▶

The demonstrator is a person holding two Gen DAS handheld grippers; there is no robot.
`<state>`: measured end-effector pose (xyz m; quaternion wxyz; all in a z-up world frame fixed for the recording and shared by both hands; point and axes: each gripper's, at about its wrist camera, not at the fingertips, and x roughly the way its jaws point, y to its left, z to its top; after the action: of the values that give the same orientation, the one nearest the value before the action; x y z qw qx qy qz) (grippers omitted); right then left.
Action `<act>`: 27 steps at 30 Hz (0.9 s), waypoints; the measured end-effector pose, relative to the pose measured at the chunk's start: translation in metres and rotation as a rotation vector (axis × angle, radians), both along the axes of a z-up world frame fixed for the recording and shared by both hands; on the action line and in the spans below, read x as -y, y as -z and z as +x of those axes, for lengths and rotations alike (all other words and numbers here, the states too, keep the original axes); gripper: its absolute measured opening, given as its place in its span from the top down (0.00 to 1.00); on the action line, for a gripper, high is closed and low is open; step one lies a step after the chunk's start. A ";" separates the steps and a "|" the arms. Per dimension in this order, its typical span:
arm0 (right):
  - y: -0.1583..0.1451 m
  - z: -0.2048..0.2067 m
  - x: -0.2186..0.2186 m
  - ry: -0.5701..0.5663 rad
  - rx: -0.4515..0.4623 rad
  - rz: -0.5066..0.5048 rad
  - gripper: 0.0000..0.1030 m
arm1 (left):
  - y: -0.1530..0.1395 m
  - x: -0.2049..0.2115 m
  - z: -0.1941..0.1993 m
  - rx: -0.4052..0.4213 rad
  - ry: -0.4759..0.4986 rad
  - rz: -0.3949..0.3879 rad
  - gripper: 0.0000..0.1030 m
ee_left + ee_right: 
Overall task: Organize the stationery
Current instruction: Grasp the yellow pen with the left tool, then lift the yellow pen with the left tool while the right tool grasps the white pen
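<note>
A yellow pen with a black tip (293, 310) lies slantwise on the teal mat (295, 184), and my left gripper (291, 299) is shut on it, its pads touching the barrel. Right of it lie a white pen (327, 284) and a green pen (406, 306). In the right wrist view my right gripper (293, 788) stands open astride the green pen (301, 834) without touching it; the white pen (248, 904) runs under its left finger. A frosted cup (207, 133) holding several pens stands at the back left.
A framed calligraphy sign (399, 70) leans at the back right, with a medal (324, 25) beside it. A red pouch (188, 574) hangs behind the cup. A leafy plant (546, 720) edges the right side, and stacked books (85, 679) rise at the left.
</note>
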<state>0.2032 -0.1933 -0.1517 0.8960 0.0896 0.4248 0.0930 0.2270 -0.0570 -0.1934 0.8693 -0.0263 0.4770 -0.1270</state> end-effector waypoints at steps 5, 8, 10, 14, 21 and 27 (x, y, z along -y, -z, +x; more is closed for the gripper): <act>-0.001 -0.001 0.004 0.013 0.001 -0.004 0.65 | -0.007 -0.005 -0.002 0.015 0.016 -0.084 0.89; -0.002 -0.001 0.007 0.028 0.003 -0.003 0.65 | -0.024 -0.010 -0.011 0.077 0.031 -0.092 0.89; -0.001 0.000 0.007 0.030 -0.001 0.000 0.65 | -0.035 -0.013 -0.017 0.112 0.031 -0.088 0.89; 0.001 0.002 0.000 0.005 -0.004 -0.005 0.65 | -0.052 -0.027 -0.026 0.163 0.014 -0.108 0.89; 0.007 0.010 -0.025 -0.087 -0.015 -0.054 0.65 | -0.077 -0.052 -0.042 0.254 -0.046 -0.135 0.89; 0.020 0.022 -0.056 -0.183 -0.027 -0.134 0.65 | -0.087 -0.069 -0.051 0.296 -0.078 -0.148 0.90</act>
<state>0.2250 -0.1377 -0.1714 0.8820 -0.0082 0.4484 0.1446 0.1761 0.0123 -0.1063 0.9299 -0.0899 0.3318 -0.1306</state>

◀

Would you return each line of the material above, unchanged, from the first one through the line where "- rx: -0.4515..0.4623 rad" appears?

The demonstrator is a person holding two Gen DAS handheld grippers; there is no robot.
`<state>`: measured end-effector pose (xyz m; quaternion wxyz; all in a z-up world frame fixed for the recording and shared by both hands; point and axes: each gripper's, at about its wrist camera, not at the fingertips, and x roughly the way its jaws point, y to its left, z to its top; after the action: of the values that give the same orientation, the one nearest the value before the action; x y z qw qx qy qz) (grippers omitted); right then left.
Action `<act>`: 27 steps at 30 Hz (0.9 s), waypoints; the measured end-effector pose, relative to the pose measured at the chunk's start: translation in metres and rotation as a rotation vector (axis × angle, radians), both along the axes of a z-up world frame fixed for the recording and shared by both hands; on the action line and in the spans below, read x as -y, y as -z and z as +x of those axes, for lengths and rotations alike (all other words and numbers here, the states too, keep the original axes); gripper: its absolute measured opening, given as its place in its span from the top down (0.00 to 1.00); on the action line, for a gripper, high is closed and low is open; step one lies a step after the chunk's start. A ";" separates the steps and a "|" the arms. Per dimension in this order, its typical span:
arm0 (right):
  - y: -0.1583..0.1451 m
  - z: -0.2048..0.2067 m
  - x: -0.2186..0.2186 m
  - ry: -0.5701..0.5663 rad
  - rx: -0.4515..0.4623 rad

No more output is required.